We had a 160 seat venue to fill and each ticket would be crucial in first covering coasts, then raising as much money as possible. It was then that we had another real stroke of luck. Clive mentioned what we were doing to an ex-colleague who co-manages a charitable trust fund. Our project struck a chord with the aims of the trust fund who most generously agreed to fund Migrant Help to the tune of £1000, regardless of how many tickets we sold. That was hugely liberating. Whilst we willingly took on the risk of covering the costs of the concert, the charitable aim was now secure.
Choir rehearsals started in January. It’s not easy learning music which has never been performed before. The New Network Singers were more than equal to the task and after a few rehearsals were really beginning to sound brilliant.

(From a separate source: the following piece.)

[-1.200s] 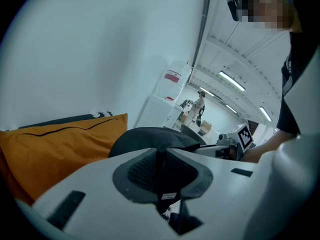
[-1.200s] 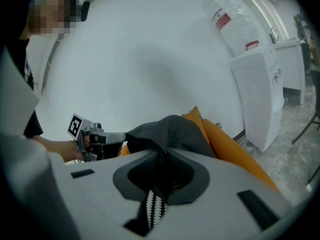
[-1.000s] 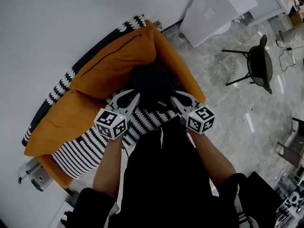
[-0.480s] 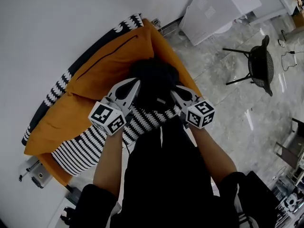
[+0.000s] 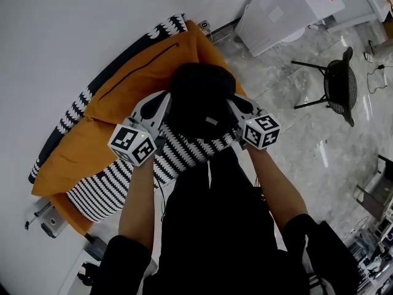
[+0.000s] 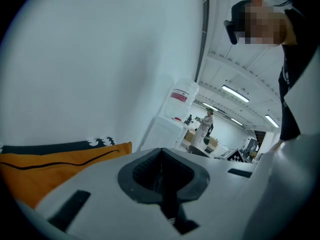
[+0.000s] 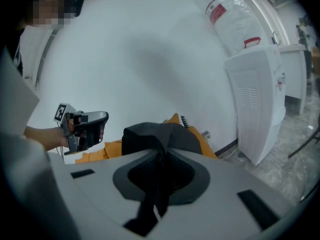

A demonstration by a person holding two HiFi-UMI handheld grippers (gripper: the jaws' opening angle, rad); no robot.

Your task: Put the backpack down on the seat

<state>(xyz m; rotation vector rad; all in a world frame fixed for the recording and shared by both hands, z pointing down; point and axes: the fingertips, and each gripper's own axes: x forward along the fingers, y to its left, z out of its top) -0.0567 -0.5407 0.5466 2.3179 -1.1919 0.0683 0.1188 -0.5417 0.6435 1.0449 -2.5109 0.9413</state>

Marketing the concert was a huge challenge. We just knew we needed to get the word out there to as many people as possible. We sent out press releases to a number of magazines and the local newspaper. We had leaflets and posters designed using the strong image of Modulus Quartet. We gave out flyers to local hotels, churches and venues as well as audiences coming out of concerts in the local area. We were also invited, on two separate occasions, to be interviewed on BBC Radio Sussex, with the concept behind our concert resonating with their DJs, production team, and a large section of their audience.

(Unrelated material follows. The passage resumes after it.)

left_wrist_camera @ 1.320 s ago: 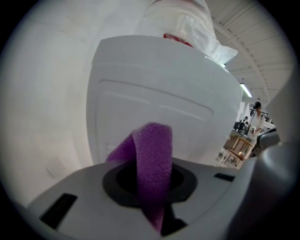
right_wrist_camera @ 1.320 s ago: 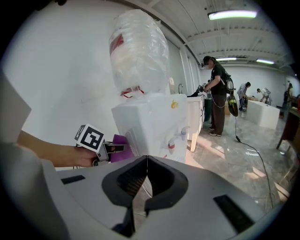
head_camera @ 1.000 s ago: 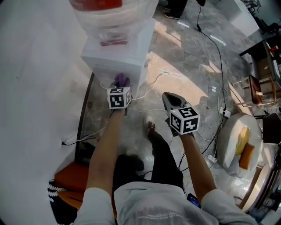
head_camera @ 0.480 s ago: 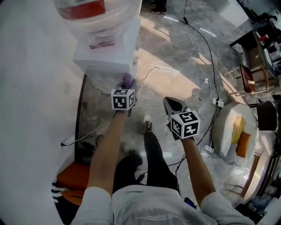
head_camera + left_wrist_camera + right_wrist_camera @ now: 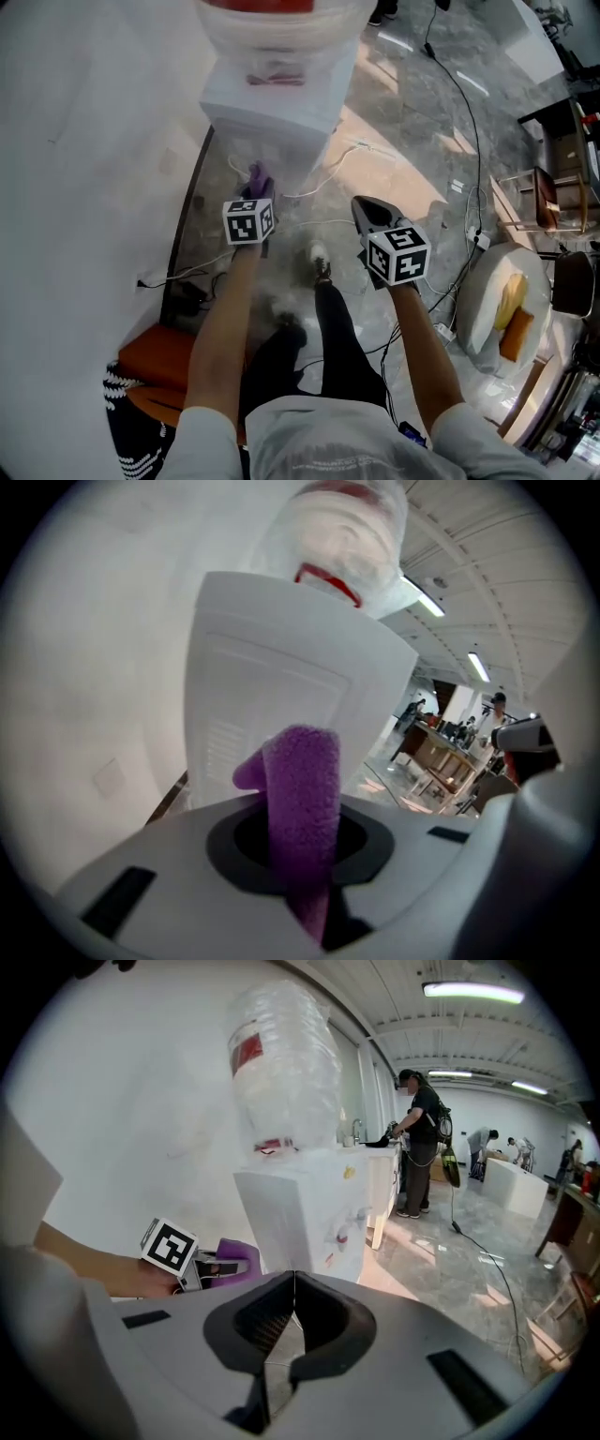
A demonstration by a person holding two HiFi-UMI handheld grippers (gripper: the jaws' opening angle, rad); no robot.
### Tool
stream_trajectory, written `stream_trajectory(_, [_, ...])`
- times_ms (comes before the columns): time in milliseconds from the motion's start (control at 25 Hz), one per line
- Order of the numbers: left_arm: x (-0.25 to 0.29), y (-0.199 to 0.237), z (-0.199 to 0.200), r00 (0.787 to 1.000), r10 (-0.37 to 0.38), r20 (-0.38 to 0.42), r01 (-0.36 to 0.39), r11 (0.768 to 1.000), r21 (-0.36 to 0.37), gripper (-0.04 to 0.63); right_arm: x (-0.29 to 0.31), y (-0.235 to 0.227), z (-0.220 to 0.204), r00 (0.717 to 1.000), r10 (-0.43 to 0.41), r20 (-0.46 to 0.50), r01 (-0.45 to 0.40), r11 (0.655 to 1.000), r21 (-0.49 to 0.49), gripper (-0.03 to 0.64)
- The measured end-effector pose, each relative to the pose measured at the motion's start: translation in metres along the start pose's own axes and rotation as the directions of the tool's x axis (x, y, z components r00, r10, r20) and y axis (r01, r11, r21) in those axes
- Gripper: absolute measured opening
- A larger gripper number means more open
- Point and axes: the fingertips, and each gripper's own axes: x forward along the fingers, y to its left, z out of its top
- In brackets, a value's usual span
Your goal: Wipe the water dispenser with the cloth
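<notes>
The white water dispenser (image 5: 272, 103) stands against the wall with a clear bottle (image 5: 277, 21) on top; it also fills the left gripper view as a white side panel (image 5: 272, 705). My left gripper (image 5: 257, 192) is shut on a purple cloth (image 5: 258, 178), whose folded end (image 5: 302, 799) sticks up between the jaws, close to the dispenser's side. My right gripper (image 5: 367, 214) hangs to the right over the floor, jaws shut with nothing between them. From the right gripper view I see the dispenser (image 5: 305, 1208), the bottle (image 5: 281, 1072) and the cloth (image 5: 230, 1260).
White cables (image 5: 323, 187) trail over the marble floor beside the dispenser. A round white table (image 5: 487, 309) with yellow and orange items stands at right. An orange seat (image 5: 155, 375) is at lower left. People (image 5: 417, 1143) stand at a counter in the background.
The head view has shifted, so the dispenser sits more central. My left gripper with the cloth has dropped slightly away from the dispenser's lower corner. The right gripper has barely moved.
</notes>
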Motion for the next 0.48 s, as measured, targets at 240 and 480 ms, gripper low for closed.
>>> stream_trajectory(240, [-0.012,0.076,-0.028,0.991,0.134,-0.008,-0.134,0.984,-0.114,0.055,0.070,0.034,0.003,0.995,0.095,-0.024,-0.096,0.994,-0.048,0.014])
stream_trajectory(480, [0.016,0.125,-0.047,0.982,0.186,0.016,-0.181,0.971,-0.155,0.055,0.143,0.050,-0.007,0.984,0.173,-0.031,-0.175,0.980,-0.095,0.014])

It’s amazing how people offered to help too. Leighton Eves, who runs a highly innovative networking organisation “Sussex Everyday”, really threw himself into it, publishing interviews with us, Modulus Quartet and members of The New Network Singers across his platform of local street-based social media feeds.
Finally, important finishing touches were added. We were delighted when artist Bern O’Donoghue agreed to provide each audience member with one of her paper boats – each of which represents an individual person who has died or gone missing as a result of the migrant crisis. Not only that, she came and sat on stage throughout the concert quietly sewing her ‘vigil’ squares with the words 'mother, father, sister, brother…’ embroidered in silver and gold thread. Again, each one representing a lost or departed person. Such a moving tribute to people she has never met.
Another welcome addition to the concert was Jevon Antoni Jay, who agreed to dance a fleeting apparition to Clive’s ‘Not a Tango’ to end the first half. We knew that this was indeed going to be a concert with a difference.
Throughout all this, our chosen charity Migrant Help could not have been more supportive. They kept in touch with us throughout. They promoted the concert on social media, and they sent us collection boxes, leaflets and a promo video which we played before and after the concert, as well as during the interval.
The last few weeks were frantic. We leafleted. We put together visual presentations for the projections. We leafleted. We met with the lighting designer and sound engineers. We leafleted. We did a tech run. We bought the wine and called on the help of friends and family to run the front of house and the bar. And did I mention that we leafleted?
On the night, it all came together.
On the night, it all came together. The quality of the performance surpassed what we hoped for and the standing ovation at the end from the capacity audience went on and on. We were thrilled. Judging by the comments afterwards and the stunning press review a week later, the audience had really enjoyed and also been moved by the occasion. And most importantly we had raised £1720 for Migrant Help.
Now we are starting planning what comes next for the Composers Network.